The psychological mechanisms and pathways involved in sexual arousal and female sexual emotions are complicated. Studies show that women who are satisfied with their body image and self esteem report more sexual activity, more frequent orgasms, and comfort with having sex with the light on compared with those who are not satisfied with their body image and self esteem.28 Even though women seeking urogynecologic care often score low in sexual–emotional areas such as sexual desire, arousal, orgasm, lubrication, and satisfaction,29,30 studies focusing on self image and the emotional aspects of sexual function after vaginal surgery are scarce.25,31 The consequences of vaginal surgery on behavioral–emotive and partner-related sexual function are therefore poorly understood.

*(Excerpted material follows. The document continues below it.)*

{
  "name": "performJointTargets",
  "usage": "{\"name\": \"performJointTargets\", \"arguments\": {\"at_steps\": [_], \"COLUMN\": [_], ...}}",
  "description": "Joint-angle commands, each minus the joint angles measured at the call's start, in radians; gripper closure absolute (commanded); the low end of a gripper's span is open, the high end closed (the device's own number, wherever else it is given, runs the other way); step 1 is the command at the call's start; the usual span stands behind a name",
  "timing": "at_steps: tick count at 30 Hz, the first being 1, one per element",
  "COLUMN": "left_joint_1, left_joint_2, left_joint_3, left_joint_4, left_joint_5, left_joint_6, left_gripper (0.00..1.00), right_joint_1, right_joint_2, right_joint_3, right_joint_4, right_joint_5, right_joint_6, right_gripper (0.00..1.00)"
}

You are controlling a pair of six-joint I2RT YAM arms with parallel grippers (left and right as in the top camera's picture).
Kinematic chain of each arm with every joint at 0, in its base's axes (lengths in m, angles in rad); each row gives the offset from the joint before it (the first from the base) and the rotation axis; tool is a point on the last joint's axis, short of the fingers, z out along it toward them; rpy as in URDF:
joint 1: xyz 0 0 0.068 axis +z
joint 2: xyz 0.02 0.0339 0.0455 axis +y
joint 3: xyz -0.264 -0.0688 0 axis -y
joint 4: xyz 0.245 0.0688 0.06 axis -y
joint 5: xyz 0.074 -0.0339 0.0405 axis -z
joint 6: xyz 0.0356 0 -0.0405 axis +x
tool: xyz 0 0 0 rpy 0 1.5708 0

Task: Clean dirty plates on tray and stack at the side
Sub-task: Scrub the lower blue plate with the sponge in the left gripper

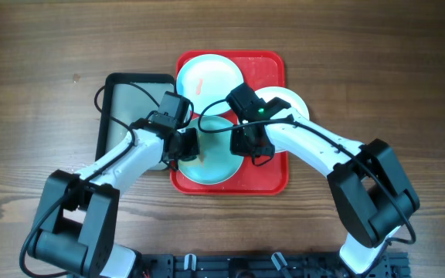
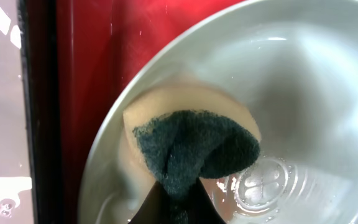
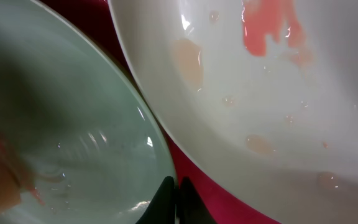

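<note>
Early going here, I'd say: all three round shallow plastic plates are on or at the big red rectangular plastic tray, and nothing is stacked on the bench beside it yet. My left jaws are clenched on a tan foam sponge with a dark green scouring face. It's pressed into the light blue plate at the near end of the tray, so that's the one being scrubbed, wet and looking fairly clean up close. The pale plate at the far end shows a reddish smear. The right wrist view has a smeared whitish plate with pink-red marks and droplets, though I can't tell which of the others it is. The white plate sits at the tray's right edge, partly over the rim. My right jaws are pinched shut on nothing, tips down over bare red tray between the blue plate's rim and the smeared one. The left arm reaches in over the near corner of the dark grey tray, the right arm bends in from the right, and the wrists meet over the blue plate.
</note>
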Motion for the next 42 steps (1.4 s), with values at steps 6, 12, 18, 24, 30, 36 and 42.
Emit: {"name": "performJointTargets", "arguments": {"at_steps": [6,12,18,24,30,36,42], "left_joint_1": [-0.006,-0.006,-0.006,-0.006,-0.006,-0.006,-0.021], "left_joint_2": [0.013,0.013,0.013,0.013,0.013,0.013,0.014], "left_joint_3": [-0.079,-0.09,-0.105,-0.106,-0.106,-0.111,-0.113], "left_joint_4": [0.051,0.051,0.047,0.046,0.043,0.043,0.048], "left_joint_5": [-0.004,0.08,0.12,0.187,0.217,0.216,0.207], "left_joint_6": [-0.029,-0.032,-0.032,-0.032,-0.058,-0.077,-0.077], "left_gripper": [0.96,0.96,0.96,0.96,0.96,0.96,0.96], "right_joint_1": [-0.004,0.007,0.016,0.016,0.016,0.016,0.016], "right_joint_2": [-0.03,-0.03,-0.03,-0.03,-0.03,-0.03,-0.03], "right_joint_3": [-0.002,-0.003,-0.003,-0.003,-0.003,-0.003,-0.003], "right_joint_4": [0.004,0.004,0.012,0.011,0.016,0.02,0.022], "right_joint_5": [0.014,0.014,0.014,0.009,-0.017,-0.017,-0.032], "right_joint_6": [0.021,0.021,0.029,0.029,0.029,0.029,0.029], "right_gripper": [0.96,0.96,0.96,0.96,0.96,0.96,0.96]}}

It is a limitation of our study that we did not collect information from partners, and future investigations on why partners experience diminished sexual function after vaginal surgery would add valuable understanding to this field.
It is noteworthy that, although the aforementioned studies have reported an overall improvement in sexual function scores after traditional surgery, the relative improvement was pronounced for physical function but that the behavioral–emotive items were not improved to the same extent.7,31 The risk for sexual dysfunction should be considered after pelvic surgery also when using new surgical techniques with satisfactory anatomical and pelvic organ function outcomes.16 Although many clinicians focus on the risk for palpable physical sequela after urogynecologic surgery, current evidence suggests that emotional and partner-related implications of having undergone vaginal surgery need to be considered to at least the same extent as dyspareunia.